__TASK TO COMPLETE__
Nothing outside the range below should be printed. Output exactly the lines from the line with "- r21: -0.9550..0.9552" to the line with "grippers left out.", both included.

################

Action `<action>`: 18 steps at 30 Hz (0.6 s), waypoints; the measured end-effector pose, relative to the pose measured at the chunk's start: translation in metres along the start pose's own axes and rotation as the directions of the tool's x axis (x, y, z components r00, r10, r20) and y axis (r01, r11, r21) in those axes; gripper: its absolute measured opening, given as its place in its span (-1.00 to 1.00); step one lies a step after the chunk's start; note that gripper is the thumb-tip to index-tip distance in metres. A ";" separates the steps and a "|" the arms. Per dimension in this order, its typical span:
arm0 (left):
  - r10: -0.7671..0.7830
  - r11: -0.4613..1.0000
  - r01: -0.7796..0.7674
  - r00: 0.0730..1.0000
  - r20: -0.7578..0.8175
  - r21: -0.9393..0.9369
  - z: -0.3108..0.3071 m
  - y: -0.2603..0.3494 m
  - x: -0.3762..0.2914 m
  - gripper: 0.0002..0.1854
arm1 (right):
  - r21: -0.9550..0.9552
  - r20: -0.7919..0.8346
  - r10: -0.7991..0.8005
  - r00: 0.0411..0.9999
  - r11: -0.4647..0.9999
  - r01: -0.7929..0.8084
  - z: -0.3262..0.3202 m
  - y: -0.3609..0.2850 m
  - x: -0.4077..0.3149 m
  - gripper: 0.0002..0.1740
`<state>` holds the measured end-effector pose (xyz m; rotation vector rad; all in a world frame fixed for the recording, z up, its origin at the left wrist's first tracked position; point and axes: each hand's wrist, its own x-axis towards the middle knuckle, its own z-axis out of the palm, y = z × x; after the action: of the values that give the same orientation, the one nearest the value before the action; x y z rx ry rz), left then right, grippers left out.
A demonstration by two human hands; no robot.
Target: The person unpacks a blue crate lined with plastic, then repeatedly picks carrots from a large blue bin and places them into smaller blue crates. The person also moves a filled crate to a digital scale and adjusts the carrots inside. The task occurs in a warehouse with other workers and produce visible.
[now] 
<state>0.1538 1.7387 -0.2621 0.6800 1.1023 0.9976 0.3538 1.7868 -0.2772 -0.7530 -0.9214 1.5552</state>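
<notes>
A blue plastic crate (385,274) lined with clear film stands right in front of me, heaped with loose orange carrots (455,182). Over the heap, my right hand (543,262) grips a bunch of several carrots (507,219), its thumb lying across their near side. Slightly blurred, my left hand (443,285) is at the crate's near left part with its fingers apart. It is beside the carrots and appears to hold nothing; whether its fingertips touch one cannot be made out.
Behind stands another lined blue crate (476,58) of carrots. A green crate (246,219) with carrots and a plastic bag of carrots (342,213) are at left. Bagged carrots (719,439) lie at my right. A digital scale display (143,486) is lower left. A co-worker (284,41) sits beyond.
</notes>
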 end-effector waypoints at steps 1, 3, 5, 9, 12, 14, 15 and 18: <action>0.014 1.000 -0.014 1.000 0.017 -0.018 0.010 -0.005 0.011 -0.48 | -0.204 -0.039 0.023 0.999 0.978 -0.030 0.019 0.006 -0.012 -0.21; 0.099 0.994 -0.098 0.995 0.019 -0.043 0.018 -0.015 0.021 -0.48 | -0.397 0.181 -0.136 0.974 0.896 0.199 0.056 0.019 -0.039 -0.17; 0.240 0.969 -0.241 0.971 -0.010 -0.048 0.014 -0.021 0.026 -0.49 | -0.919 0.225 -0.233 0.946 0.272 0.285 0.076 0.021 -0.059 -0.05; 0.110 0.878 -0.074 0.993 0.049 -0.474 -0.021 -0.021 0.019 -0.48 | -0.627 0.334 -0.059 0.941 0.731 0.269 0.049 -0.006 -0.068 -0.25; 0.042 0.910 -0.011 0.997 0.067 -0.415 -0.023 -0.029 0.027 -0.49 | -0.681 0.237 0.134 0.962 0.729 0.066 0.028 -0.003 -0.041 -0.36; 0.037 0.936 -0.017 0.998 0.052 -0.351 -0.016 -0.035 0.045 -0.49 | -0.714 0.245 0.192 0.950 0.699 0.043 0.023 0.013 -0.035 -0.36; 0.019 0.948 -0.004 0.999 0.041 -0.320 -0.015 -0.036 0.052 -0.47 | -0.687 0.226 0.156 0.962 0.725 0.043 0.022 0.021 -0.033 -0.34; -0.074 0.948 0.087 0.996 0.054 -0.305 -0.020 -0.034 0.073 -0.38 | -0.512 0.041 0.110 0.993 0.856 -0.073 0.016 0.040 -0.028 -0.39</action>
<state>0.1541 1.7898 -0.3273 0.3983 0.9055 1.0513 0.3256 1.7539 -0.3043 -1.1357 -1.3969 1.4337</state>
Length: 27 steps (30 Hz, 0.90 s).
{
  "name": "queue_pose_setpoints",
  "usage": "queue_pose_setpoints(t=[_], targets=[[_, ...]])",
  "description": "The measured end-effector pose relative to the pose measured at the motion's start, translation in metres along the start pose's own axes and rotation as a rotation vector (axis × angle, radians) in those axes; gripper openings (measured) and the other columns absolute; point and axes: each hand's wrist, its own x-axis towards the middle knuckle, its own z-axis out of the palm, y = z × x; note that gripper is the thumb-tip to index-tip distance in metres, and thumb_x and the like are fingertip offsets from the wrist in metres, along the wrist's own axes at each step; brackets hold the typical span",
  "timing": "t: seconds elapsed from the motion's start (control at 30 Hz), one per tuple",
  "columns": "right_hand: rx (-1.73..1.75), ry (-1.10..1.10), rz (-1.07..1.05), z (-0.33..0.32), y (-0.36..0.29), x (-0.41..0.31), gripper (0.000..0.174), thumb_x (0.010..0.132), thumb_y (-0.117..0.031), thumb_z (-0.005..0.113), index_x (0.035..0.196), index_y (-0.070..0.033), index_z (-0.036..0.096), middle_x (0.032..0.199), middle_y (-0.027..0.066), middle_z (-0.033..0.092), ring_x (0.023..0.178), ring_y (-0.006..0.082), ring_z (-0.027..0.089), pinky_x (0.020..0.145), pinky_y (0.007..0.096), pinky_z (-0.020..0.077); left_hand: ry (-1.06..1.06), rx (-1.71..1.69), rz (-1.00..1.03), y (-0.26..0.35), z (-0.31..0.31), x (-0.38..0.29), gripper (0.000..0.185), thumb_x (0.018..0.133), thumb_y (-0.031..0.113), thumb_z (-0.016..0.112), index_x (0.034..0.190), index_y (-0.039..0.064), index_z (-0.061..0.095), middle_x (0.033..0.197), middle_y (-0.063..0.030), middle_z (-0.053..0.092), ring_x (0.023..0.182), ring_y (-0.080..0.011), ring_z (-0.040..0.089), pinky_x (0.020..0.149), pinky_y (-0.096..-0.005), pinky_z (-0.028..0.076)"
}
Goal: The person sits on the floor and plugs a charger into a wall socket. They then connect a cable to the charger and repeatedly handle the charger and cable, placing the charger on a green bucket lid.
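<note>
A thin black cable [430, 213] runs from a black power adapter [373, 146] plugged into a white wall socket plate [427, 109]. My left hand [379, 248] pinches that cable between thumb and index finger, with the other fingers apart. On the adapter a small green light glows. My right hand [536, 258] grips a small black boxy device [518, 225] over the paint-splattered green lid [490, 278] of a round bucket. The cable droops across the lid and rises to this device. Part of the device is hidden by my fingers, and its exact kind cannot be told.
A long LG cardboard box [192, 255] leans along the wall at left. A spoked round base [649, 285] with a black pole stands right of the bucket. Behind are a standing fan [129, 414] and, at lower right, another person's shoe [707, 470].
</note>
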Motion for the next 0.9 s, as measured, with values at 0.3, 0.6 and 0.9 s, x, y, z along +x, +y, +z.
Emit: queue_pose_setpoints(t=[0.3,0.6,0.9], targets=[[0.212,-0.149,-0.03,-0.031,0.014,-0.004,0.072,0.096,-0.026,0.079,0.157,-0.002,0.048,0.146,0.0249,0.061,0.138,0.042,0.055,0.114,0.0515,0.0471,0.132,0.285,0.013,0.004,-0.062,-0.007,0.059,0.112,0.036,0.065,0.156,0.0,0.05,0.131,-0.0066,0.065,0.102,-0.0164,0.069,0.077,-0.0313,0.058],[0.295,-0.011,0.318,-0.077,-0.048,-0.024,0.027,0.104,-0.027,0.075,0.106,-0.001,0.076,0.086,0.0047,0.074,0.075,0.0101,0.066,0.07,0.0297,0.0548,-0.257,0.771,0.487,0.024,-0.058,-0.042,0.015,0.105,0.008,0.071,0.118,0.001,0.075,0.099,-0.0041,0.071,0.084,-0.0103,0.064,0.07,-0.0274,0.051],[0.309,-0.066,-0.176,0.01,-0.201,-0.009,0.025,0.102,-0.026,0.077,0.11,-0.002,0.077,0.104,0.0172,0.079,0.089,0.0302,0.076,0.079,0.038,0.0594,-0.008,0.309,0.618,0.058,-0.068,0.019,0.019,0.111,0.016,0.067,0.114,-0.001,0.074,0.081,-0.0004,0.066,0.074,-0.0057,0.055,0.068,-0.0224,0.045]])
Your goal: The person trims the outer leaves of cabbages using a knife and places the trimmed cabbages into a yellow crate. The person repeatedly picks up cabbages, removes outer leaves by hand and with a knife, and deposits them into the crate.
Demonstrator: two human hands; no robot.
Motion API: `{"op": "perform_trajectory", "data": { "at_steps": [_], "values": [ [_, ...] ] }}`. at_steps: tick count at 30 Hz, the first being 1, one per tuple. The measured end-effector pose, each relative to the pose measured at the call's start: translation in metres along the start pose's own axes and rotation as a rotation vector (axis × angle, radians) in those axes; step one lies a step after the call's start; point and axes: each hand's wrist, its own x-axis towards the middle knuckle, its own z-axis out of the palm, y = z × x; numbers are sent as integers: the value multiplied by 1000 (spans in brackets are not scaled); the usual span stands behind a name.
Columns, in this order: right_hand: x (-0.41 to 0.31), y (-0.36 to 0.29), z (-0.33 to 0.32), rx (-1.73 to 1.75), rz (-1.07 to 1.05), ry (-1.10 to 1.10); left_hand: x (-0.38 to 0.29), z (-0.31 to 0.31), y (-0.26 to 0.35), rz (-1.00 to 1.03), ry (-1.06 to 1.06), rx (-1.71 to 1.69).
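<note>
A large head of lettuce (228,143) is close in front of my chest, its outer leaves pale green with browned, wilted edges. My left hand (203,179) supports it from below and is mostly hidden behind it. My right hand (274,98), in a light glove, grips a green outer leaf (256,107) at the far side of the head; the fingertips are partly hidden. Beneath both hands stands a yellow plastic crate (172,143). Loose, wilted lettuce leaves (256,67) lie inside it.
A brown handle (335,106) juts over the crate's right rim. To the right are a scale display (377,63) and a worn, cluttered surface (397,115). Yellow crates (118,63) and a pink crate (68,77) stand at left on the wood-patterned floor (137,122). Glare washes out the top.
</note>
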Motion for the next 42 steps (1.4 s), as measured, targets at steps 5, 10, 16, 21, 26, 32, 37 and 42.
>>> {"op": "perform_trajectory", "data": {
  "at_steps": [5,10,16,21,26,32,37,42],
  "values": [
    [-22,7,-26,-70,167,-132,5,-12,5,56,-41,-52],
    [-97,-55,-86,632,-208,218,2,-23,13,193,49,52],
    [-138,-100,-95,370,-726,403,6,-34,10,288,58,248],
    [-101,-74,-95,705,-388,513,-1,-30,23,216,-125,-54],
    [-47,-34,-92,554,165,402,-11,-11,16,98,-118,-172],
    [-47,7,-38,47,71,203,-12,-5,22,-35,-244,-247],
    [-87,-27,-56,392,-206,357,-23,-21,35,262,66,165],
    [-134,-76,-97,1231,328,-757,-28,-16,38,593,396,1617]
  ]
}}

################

__EXERCISE RESPONSE__
  - r21: -0.9550..0.9552
  - r20: -0.7919..0.8346
  - r10: -0.7991..0.8005
  - r00: 0.0411..0.9999
  - r11: -0.4647..0.9999
  - r01: -0.7929..0.8084
  - z: -0.3262..0.3202 m
  - y: -0.3609..0.2850 m
  - x: -0.4077..0.3149 m
  - gripper: 0.0002..0.1740
`<state>` holds the measured end-effector pose (xyz m; rotation vector rad; all in a world frame fixed for the recording, z up, its origin at the left wrist's first tracked position; point and axes: each hand's wrist, its own x-axis towards the middle knuckle, its own z-axis out of the palm, y = z × x; after the action: of the values that give the same orientation, the one nearest the value before the action; x y z rx ry rz), left then right, grippers left out.

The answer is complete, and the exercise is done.